* Problem details:
This exercise asks for every line of the material that includes the word "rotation".
BEGIN Data excerpt
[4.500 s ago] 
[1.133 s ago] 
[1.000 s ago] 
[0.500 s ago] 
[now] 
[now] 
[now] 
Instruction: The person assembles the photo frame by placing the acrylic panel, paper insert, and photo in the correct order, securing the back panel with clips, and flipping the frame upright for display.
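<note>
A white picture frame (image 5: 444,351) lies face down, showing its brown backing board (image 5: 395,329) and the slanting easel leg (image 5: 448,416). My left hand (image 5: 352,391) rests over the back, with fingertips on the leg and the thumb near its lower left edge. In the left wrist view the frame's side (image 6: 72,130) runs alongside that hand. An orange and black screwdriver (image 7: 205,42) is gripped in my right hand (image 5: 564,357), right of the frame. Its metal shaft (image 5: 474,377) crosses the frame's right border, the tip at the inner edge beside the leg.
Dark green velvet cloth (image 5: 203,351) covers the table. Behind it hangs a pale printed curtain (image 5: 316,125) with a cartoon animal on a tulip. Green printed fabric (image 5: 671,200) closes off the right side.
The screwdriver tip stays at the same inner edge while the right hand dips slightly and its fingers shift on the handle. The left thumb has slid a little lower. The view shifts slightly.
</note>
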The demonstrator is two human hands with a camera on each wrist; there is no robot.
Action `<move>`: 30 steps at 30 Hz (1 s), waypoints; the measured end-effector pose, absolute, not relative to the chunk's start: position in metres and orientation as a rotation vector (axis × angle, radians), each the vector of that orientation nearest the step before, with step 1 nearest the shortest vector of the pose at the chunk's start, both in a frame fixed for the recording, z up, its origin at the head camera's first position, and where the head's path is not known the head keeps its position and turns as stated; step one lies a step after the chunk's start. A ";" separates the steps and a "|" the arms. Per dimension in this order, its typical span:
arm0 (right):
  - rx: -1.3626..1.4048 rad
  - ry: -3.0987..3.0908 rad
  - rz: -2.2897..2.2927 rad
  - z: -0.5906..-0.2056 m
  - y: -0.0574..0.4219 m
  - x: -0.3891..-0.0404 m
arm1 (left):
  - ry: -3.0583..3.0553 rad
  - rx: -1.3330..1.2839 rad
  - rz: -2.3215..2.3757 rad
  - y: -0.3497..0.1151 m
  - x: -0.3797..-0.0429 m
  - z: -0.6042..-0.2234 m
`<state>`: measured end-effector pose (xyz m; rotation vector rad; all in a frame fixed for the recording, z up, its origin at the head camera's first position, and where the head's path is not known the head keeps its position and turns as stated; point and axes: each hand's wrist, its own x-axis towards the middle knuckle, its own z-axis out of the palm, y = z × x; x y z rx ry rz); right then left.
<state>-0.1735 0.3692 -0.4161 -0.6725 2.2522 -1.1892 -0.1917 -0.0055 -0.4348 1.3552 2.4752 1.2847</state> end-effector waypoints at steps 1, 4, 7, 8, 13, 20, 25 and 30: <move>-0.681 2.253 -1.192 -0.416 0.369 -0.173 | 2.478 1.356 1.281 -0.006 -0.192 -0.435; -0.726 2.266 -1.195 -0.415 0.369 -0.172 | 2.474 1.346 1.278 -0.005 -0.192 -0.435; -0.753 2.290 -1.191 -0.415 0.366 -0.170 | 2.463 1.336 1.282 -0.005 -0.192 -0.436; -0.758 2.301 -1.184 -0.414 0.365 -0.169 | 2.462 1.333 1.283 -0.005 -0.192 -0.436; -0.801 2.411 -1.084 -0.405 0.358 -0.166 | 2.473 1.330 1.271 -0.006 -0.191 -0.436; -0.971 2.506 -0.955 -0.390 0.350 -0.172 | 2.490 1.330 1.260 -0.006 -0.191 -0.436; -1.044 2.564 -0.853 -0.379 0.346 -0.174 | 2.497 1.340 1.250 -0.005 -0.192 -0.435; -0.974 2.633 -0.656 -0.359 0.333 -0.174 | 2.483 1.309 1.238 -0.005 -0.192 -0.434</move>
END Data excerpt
* Exercise solution:
Action `<move>`: 30 steps at 30 Hz (1 s), waypoints; the measured end-effector pose, absolute, not relative to the chunk's start: position in metres and orientation as a rotation vector (axis × angle, radians), each the vector of that orientation nearest the step before, with step 1 nearest the shortest vector of the pose at the chunk's start, both in a frame fixed for the recording, z up, its origin at the head camera's first position, and where the head's path is not known the head keeps its position and turns as stated; step one lies a step after the chunk's start. A ";" separates the steps and a "|" the arms. Per dimension in this order, its typical span:
`<state>`: measured end-effector pose (xyz m; rotation vector rad; all in a frame fixed for the recording, z up, its origin at the head camera's first position, and where the head's path is not known the head keeps its position and turns as stated; point and axes: each hand's wrist, its own x-axis towards the middle knuckle, its own z-axis out of the palm, y = z × x; x y z rx ry rz); right then left.

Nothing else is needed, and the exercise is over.